Moral relativism is an approach to ethics. It is the belief that morality does not relate to any absolute standards of right or wrong, but things such as circumstances and culture affect what is perceived to be ‘good’ and ‘bad’ or ‘right’ or ‘wrong’. The idea behind moral relativism is to make the right decision based on the current situation. By taking each choice at a time and weighing up the pros and cons, moral relativists should be able to make a decision that suits everybody involved.
A relativist would never view two situations the same, as they know that no two situations can ever be identical. In this way moral relativists are the opposite of absolutes, such as strict upholders of the natural law approach to ethics. This is because moral relativists can never rule anything out or say that anything is defiantly wrong, that is relativist to the situation they are in, for instance, an absolute would argue that in any case of abortion it is always wrong, and should never be done. Whereas a relativist would argue is right in some cases for example rape, and wrong in others for example, just because you don’t want the baby.
There are many relativist approaches to moral decision-making. Situation ethics is the theory that the right moral behaviour can be different for different people, according to the circumstances in which they find themselves. The term ‘situation ethics’ is usually associated with the American writer Joseph Fletcher, who wrote a book about situation ethics.
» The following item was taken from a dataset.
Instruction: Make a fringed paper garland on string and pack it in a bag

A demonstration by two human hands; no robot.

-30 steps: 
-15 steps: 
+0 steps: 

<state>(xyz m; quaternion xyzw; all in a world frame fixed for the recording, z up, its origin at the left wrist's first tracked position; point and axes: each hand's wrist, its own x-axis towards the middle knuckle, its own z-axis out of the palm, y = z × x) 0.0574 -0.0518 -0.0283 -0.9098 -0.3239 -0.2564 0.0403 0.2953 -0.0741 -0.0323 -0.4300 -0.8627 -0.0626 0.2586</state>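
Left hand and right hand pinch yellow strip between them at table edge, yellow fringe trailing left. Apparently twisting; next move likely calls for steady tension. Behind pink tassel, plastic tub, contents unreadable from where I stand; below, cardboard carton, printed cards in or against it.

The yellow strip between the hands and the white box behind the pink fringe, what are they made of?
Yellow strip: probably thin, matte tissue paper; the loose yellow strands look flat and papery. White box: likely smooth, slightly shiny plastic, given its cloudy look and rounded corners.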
Situation ethics is also to encourage people to behave as adults and to use their own common sense when making moral decisions. Situation ethics has many advantages including; the fact that it allows people to take responsibility for their own decision making and encourages them to use their freedom of choice. It also provides a way in which Christians can make decisions about issues not associated with the bible.
There are also many criticisms of situation ethics; it gives some people too much responsibility, which they cannot cope with. It also expects too much of people. It may also sometimes go against what the bible states.
Other approaches of moral relativism are social contract theory which looks at how Thomas Hobbes argue that right and wrong id determined by the need for people to curb their naturally selfish desires and work in the intre3sts of the group.
Also utilitarianism, a system proposed by Jeremy Benthan and John Stuart Mill looks at how there is no ultimate or absolute goodness but find a course of action that will please the majority.
‘The problem with moral relativists theories is that they do not provide any definite answers.’ Discuss.
Some people would agree with this statemant as moral relativism theories do not provide any definite answers as it lets people use their own opinions, views and ideas of what is right and wrong. Many of the approaches argue that, for example situation ethics (Joseph Fletcher) argued that the right moral behaviour could be different for different people. An example of this would that some people find it mor4ally wrong to eat meat because we are killing animals, and people believe that they have rights. However other people would argue against this and say that eating meat is morally right because without us breeding them to eat them they would be extinct. Therefore there is no definite answer to this situation.
Other people would disagree with this statement, as they would argue that moral relativists theories do provide a definite answer. For example in the case of a young girl who has been raped wanting an abortion, and a y woman how is pregnant and doesn’t want a baby yet wanting an abortion. Who should be allowed the abortion?
In this case there would be a definite answer because it would be morally right for the girl the have an abortion as she did not choose to become pregnant and does not have to have her life ruined because of being raped. Therefore it will always be morally right for this girl to have an abortion in this case. However in the woman’s case it would be seen as defiantly morally wrong to have the abortion as she has no valid reason to kill the unborn child, she is physically and mentally fit top have a baby and it would not harm her in any way. Therefore it is a definite wrong for the woman to kill a baby for the fact that she doe not want a baby yet, it is her fault for not using protection. Therefore in these case is a definite right to let the young girl have an abortion, but it is a definite wrong for the woman to have the abortion.
Also systems such as the natural law leave little doubt and choice. The natural law is our inborn sense of right and wrong, discovered through the conscience. Natural law is an absolute, and our belief of what is always right and wrong. For example I believe that it is always wrong to smoke, and that it is always wrong to drink and drive.